Plumes seen reaching high above the surface of Mars are troubling scientists who are studying the Martian atmosphere. On two separate occasions in 2012 March and April, amateur astronomers reported definite plume-like features developing on the planet. The plumes were seen rising to altitudes of over 250 km above the same region of Mars on both occasions. By comparison, similar features seen in the past have not exceeded 100 km. At 250 km, there is little difference between the atmosphere and outer space, so the reported plumes are extremely unexpected. The features developed in less than 10 hours, covering an area of up to 1000 x 500 km, and remained visible for around 10 days, changing their structure from day to day. None of the spacecraft orbiting Mars saw the features because of their viewing geometries and illumination conditions at the time. However, HubbleTelescope images taken between 1995 and 1999 and data-bases of amateur images spanning 2001 to 2014 revealed occasional clouds at the limb of Mars, albeit usually only up to 100 km in altitude. But one set of Hubble images from 1997 May 17 revealed an abnormally high plume, similar to that observed by the amateur astronomers in 2012.  Scientists are now trying to determine the nature and cause of the plumes. One idea is that they are caused by a reflective cloud of water ice, carbon dioxide ice, or dust particles, but it would require exceptional deviations from standard atmospheric-circulation models to explain cloud formations at such high altitudes. Another idea is that they are related to auroral emission, and indeed aurorae have been previously observed at those locations, linked to a known region on the surface where there is a large anomaly in the crustal magnetic field. Further insights may be be possible after the arrival at Mars of a proposed ESA spacecraft that is scheduled for launch in 2016.

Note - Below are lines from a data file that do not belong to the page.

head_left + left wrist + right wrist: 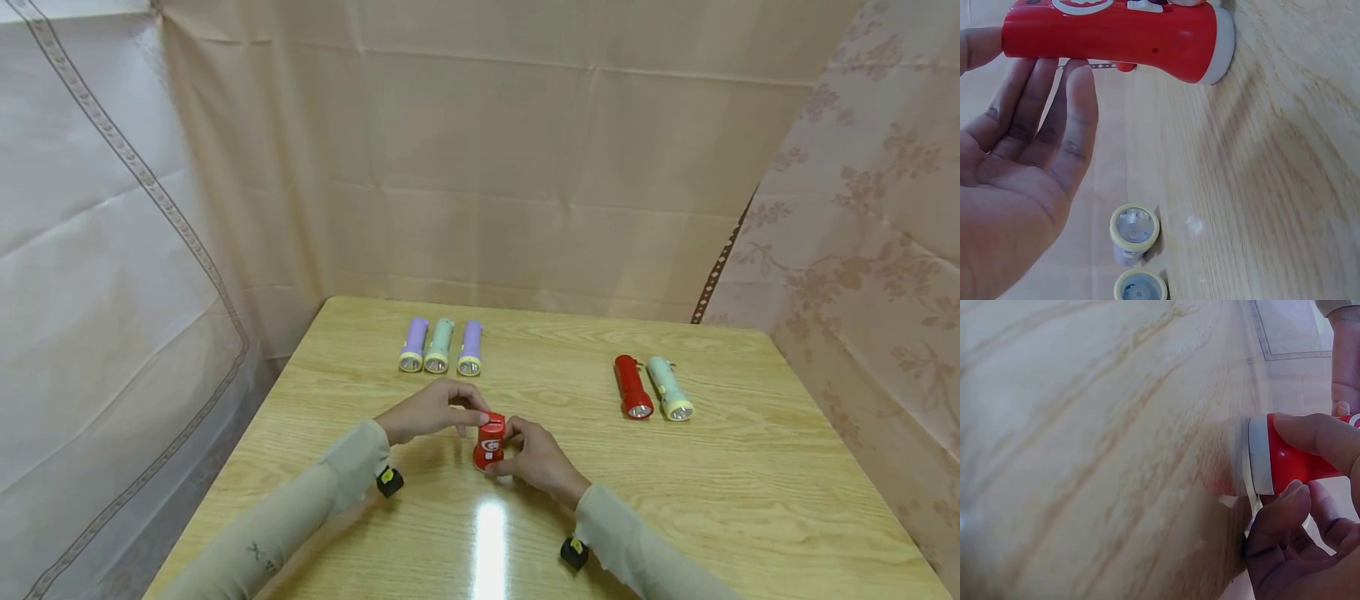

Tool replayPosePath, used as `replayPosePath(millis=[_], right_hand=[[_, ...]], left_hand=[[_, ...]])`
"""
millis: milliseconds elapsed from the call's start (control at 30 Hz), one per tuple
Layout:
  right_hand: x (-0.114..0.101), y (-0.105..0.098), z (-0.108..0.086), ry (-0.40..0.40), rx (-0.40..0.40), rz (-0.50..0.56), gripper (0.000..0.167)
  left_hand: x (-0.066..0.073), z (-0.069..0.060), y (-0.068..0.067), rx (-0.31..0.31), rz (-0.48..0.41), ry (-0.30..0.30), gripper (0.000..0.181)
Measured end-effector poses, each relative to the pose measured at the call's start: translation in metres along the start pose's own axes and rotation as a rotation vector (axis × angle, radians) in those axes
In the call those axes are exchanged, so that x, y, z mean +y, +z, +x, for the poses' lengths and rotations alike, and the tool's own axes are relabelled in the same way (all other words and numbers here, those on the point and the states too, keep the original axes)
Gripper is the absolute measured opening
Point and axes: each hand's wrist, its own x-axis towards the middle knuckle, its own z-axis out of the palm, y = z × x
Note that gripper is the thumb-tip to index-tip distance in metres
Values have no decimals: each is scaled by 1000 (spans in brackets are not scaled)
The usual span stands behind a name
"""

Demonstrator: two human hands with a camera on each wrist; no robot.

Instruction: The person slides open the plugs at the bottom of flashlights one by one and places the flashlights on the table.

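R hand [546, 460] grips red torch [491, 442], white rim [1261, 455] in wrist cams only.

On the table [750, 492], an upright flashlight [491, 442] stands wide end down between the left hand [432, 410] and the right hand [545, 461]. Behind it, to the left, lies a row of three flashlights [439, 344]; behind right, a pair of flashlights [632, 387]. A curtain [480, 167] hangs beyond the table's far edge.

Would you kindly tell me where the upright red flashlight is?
In the head view, the upright red flashlight is low, near centre, between the left hand at its top and the right hand.
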Motion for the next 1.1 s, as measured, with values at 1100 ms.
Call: replayPosePath(millis=[1100], right_hand=[[-1, 0, 0, -6, -5, 15, 48]], left_hand=[[2, 8, 9, 43, -16, -29, 17]])
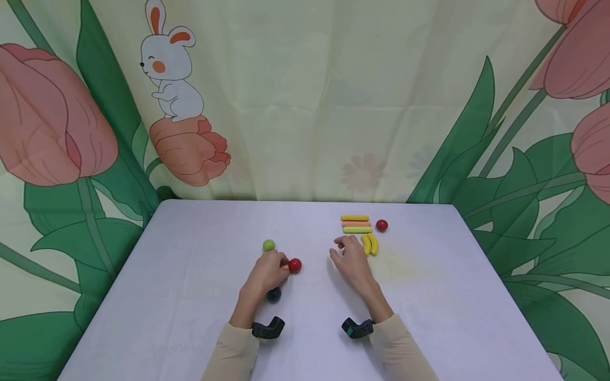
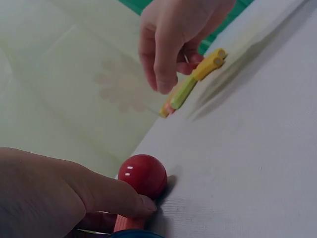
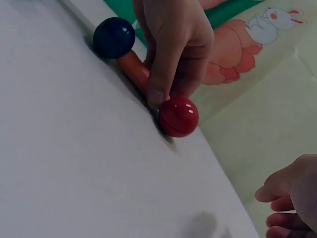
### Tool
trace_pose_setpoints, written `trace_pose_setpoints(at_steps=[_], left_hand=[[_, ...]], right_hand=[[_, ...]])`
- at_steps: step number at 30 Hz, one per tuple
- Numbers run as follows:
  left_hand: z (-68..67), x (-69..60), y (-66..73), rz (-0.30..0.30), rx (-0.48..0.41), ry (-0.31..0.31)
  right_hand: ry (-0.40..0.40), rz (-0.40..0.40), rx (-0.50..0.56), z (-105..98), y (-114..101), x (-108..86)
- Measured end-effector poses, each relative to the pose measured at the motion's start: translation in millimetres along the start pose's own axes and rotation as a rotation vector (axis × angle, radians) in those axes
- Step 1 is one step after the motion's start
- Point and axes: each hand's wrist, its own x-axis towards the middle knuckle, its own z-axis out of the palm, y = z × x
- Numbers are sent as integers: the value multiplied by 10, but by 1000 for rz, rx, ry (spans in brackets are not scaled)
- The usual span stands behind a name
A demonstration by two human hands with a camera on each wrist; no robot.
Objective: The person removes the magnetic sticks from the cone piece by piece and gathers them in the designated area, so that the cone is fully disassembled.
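My left hand point(image 1: 270, 272) pinches an orange stick point(image 3: 133, 69) close to the red ball point(image 1: 295, 265); the thumb tip meets the ball's edge, and fingers hide part of the stick. At the stick's other end sits a dark blue ball point(image 1: 274, 295). Just beyond the left knuckles is a green ball point(image 1: 269, 245); whether it joins the rest is hidden. Loosely bent and holding nothing, my right hand point(image 1: 352, 262) hovers over the table, beside two yellow banana-shaped pieces point(image 1: 370, 244).
At the back right lie a yellow stick point(image 1: 355, 218), a pink stick point(image 1: 356, 224) and a light green stick point(image 1: 357, 230) side by side. Another red ball point(image 1: 382, 225) rests to their right. A printed curtain point(image 1: 295, 132) hangs behind the white table point(image 1: 190, 264).
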Motion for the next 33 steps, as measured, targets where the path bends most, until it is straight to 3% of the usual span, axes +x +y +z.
trace_pose_setpoints(at_steps=[10, 16, 33], left_hand=[[71, 20, 27, 22, 9, 22], [117, 30, 40, 37, 13, 37], [259, 54, 26, 164, 20, 58]], right_hand=[[-205, 7, 6, 113, -146, -91], [-337, -45, 18, 158, -194, -154], [-390, -184, 25, 226, -235, -210]])
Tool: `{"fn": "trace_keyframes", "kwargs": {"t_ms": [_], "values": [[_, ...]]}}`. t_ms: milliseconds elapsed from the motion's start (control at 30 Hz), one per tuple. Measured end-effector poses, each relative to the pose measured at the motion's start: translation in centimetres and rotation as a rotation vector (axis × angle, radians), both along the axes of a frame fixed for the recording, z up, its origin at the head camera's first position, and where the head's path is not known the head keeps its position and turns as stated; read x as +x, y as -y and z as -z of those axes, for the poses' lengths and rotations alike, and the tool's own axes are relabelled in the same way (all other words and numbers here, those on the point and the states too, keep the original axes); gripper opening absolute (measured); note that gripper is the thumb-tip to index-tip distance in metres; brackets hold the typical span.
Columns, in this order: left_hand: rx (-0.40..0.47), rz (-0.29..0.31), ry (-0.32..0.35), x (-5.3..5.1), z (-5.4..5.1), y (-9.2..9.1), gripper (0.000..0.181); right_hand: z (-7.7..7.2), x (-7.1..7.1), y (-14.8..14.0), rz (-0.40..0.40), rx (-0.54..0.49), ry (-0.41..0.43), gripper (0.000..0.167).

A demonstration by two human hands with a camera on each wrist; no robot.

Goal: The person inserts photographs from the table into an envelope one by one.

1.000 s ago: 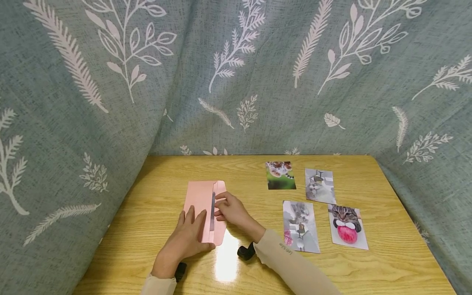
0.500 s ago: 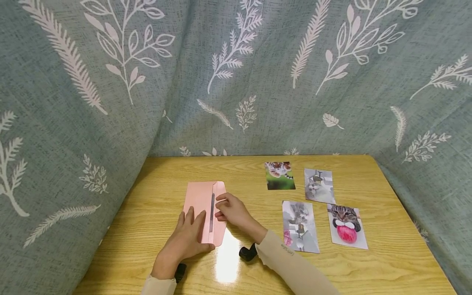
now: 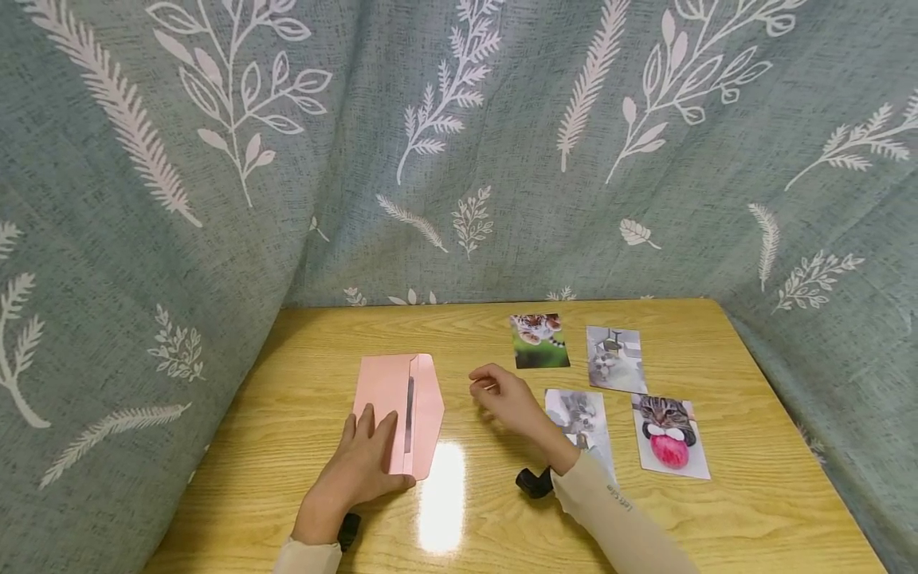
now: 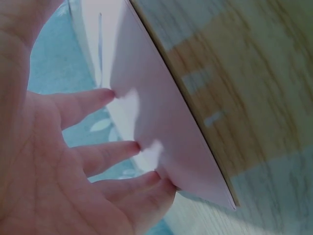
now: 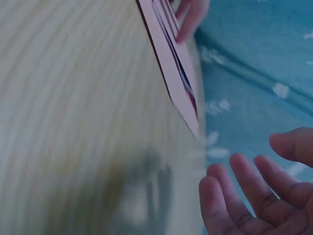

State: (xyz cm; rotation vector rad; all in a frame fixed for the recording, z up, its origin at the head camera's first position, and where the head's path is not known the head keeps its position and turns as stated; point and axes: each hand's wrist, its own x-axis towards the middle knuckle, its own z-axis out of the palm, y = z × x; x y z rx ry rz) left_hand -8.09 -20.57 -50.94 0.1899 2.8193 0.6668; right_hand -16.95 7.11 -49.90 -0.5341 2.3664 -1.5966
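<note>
Where wrist-viewed, envelope (image 5: 168,63) (seemingly) agape.

Pink envelope (image 3: 387,383) is looking like paper, smooth and matt. Tabletop (image 3: 287,399) is showing wood grain under glossy, shining finish. Curtain (image 3: 358,119) is looking like woven cloth, matt, slightly rough. Photo prints (image 3: 670,438) are appearing smooth, like paper. Sleeve (image 3: 624,518) is looking like matt cloth; black wrist piece (image 3: 532,483) is resembling plastic.

Grey-green leaf-printed curtain (image 3: 358,159), wood-grain table (image 3: 287,399), bright white glare (image 3: 441,498) on its top, probably reflected light
</note>
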Motion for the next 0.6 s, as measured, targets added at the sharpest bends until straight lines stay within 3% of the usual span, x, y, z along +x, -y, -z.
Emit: {"fn": "trace_keyframes", "kwargs": {"t_ms": [333,600], "values": [[-0.004,-0.001,0.009,0.0,0.4,0.0,0.109,-0.9,0.2,-6.8,0.102,0.138,-0.165,0.031],[-0.007,0.003,0.011,0.0,0.2,0.1,0.109,-0.3,0.7,-11.0,0.178,0.234,-0.175,0.036]]}}
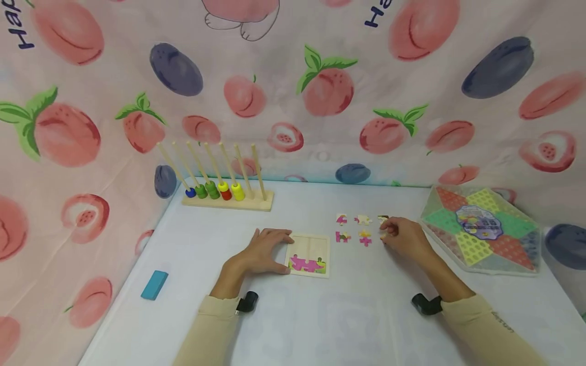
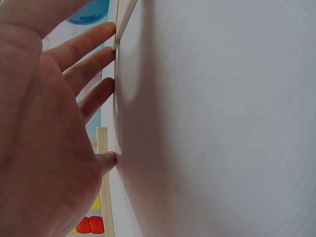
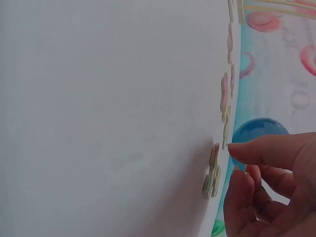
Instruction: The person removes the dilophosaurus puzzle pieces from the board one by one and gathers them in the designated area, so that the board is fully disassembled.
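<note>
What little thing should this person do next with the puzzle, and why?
Probably pinch a loose piece with the nearby right hand and bring it to the tray: its upper part is bare, pink pieces lie only along the bottom, and the left hand is at its edge.

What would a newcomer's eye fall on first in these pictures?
Probably the fruit-print cloth filling the background. Then the left hand at a partly filled puzzle board and the right hand at loose pieces beside it, near mid-picture. A bead rack stands back left, a colourful box right.
</note>
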`<action>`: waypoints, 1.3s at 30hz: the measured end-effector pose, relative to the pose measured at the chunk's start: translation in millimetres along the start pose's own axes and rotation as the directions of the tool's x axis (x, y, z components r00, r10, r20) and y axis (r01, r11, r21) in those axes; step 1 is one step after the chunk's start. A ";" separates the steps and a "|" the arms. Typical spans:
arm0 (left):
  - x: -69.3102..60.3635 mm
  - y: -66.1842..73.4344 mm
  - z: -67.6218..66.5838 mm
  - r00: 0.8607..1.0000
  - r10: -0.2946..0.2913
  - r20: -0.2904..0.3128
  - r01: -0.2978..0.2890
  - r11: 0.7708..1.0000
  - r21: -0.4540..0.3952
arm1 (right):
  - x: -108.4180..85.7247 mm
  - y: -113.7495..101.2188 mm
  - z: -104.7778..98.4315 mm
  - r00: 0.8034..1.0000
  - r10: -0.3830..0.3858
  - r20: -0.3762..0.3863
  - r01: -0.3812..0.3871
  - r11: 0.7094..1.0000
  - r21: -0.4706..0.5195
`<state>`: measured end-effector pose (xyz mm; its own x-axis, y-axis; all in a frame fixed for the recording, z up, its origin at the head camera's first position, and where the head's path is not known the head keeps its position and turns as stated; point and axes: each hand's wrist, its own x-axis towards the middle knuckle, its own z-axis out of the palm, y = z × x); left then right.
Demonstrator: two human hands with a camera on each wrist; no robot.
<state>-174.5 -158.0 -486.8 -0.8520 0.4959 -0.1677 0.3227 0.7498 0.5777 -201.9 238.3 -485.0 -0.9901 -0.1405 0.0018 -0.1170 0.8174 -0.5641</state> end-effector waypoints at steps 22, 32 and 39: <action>0.4 0.2 -0.7 1.000 -0.003 -0.006 0.003 1.000 0.028 | -9.2 -44.9 34.1 0.992 -0.105 0.072 0.096 0.989 0.109; 0.4 1.5 -4.9 1.000 0.007 -0.017 -0.006 1.000 0.026 | -3.1 -95.9 56.9 0.948 -0.246 0.202 0.209 0.959 0.190; -0.6 0.2 -2.1 1.000 -0.013 -0.010 0.013 1.000 -0.001 | 1.7 -125.5 70.4 0.900 -0.288 0.326 0.223 0.949 0.223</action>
<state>-174.7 -159.1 -484.9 -0.8606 0.4812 -0.1672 0.3107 0.7559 0.5762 -183.4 96.2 -472.4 -0.8323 -0.5442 -0.1055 -0.3142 0.6198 -0.7191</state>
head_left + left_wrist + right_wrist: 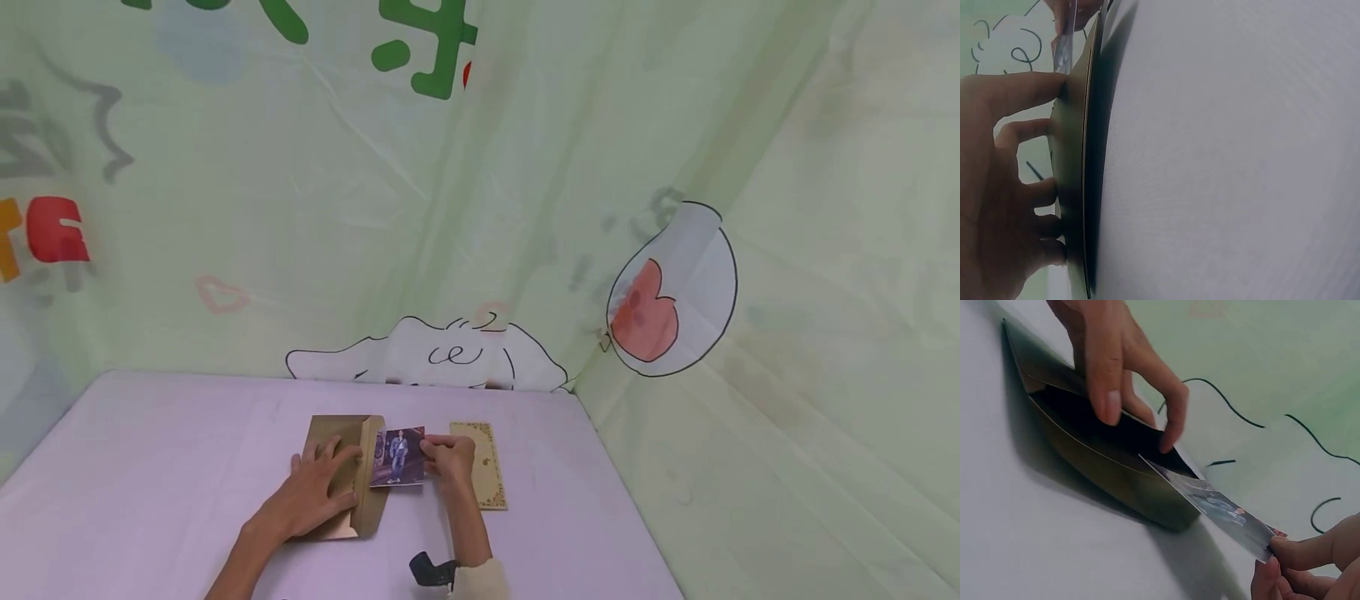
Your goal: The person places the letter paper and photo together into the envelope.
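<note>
A brown envelope (pixel 371 508) lies on the table with its mouth toward the right. My left hand (pixel 303 496) rests on it with fingers spread; in the right wrist view the left thumb and a finger are at the gaping mouth of the envelope (pixel 1104 456). My right hand (pixel 453 458) pinches the right edge of a photo (pixel 397 457) of a standing person. The photo's left edge lies over the envelope's opening side; in the right wrist view the photo's corner (pixel 1210 503) is at the mouth. In the left wrist view the left hand (pixel 1004 169) touches the envelope (pixel 1072 162).
A cream card with an ornate border (pixel 491 475) lies right of the photo, partly behind the right hand. A black object (pixel 431 571) is at the right wrist. The table (pixel 150 467) has a pale cloth, with a printed curtain (pixel 525 167) behind and at the right.
</note>
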Available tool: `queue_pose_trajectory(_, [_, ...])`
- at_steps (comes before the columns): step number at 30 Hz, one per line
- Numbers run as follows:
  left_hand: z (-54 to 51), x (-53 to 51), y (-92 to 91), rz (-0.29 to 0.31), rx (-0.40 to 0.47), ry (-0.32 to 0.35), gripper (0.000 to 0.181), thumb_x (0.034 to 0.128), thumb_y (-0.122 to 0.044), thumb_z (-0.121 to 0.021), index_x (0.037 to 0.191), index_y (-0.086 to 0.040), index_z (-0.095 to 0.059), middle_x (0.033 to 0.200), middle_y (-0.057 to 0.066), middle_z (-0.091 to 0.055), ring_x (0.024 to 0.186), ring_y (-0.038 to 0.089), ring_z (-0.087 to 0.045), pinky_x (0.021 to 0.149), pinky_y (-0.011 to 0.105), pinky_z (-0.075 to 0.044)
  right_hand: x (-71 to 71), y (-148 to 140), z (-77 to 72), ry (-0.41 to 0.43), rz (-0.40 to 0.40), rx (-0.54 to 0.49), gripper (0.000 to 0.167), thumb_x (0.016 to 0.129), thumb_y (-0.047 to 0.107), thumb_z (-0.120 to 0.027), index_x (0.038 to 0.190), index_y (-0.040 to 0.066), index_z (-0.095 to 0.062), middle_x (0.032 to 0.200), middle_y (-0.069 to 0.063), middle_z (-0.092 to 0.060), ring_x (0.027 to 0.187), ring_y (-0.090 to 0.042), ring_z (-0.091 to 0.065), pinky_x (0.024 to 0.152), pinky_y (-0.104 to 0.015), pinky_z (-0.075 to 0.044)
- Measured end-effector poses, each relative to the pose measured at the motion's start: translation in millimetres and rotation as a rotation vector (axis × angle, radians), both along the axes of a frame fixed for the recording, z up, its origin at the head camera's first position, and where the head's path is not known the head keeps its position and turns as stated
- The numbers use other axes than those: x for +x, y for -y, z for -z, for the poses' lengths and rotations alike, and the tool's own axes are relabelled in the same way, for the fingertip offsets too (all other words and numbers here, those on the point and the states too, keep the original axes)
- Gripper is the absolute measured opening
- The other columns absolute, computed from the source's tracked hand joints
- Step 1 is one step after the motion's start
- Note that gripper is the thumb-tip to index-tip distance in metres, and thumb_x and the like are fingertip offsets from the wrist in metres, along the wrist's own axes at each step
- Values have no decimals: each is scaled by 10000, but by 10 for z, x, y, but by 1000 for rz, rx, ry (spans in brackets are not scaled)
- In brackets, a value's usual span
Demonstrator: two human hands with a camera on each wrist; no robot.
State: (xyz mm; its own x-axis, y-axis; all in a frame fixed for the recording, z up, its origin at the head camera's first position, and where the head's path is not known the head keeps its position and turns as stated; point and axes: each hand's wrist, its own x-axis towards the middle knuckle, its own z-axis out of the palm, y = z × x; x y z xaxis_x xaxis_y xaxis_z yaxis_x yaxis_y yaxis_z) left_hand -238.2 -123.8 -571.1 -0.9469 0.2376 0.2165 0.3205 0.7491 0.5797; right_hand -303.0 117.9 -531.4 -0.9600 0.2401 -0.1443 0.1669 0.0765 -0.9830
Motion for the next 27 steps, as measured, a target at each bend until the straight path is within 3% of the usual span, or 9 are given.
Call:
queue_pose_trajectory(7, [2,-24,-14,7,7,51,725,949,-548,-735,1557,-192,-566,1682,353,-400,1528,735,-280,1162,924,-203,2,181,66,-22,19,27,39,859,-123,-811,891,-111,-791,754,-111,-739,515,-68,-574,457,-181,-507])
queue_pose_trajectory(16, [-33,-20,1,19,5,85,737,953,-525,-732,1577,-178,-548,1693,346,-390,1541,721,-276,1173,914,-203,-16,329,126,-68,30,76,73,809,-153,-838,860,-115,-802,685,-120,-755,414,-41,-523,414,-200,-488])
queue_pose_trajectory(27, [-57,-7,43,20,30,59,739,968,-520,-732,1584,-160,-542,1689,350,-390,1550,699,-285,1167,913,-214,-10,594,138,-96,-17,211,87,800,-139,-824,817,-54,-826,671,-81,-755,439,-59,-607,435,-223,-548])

DIM STAR PASSED THROUGH OORT CLOUD 70,000 YEARS AGO
University of Rochester

A group of astronomers from the US, Europe, Chile and South Africa has suggested that 70,000 years ago a recently discovered dim star nicknamed Scholz's star is likely to have passed through the Solar System's distant cloud of comets, the Oort Cloud. No other star is known ever to have approached the Solar System so closely -- five times closer than the currently closest star, Proxima Centauri.  Its trajectory suggests that 70,000 years ago it passed roughly 0.8 light-years from the Sun. The astronomers say that they are 98% certain that it went through what is known as the 'outer Oort Cloud' -- a region at the edge of the Solar System where there are ever so many comets a mile or more across that are thought to give rise to long-period comets orbiting the Sun after their orbits are perturbed.  Scholz's star has an unusual mix of characteristics: despite being fairly close ('only' 20 light-years away), it shows very slow tangential motion, that is, motion across the sky. The radial-velocity measurements, however, show the star to be moving away from the Solar System at a considerable speed. Most stars so 'nearby' show much larger tangential motion. The small tangential motion and proximity initially indicated that the star was most likely to be either moving towards a future close encounter with the Solar System, or it had 'recently' come close and was now moving away. Then the radial-velocity measurements showed that it is running away from the Sun's vicinity -- so it must have had a close fly-by in the past.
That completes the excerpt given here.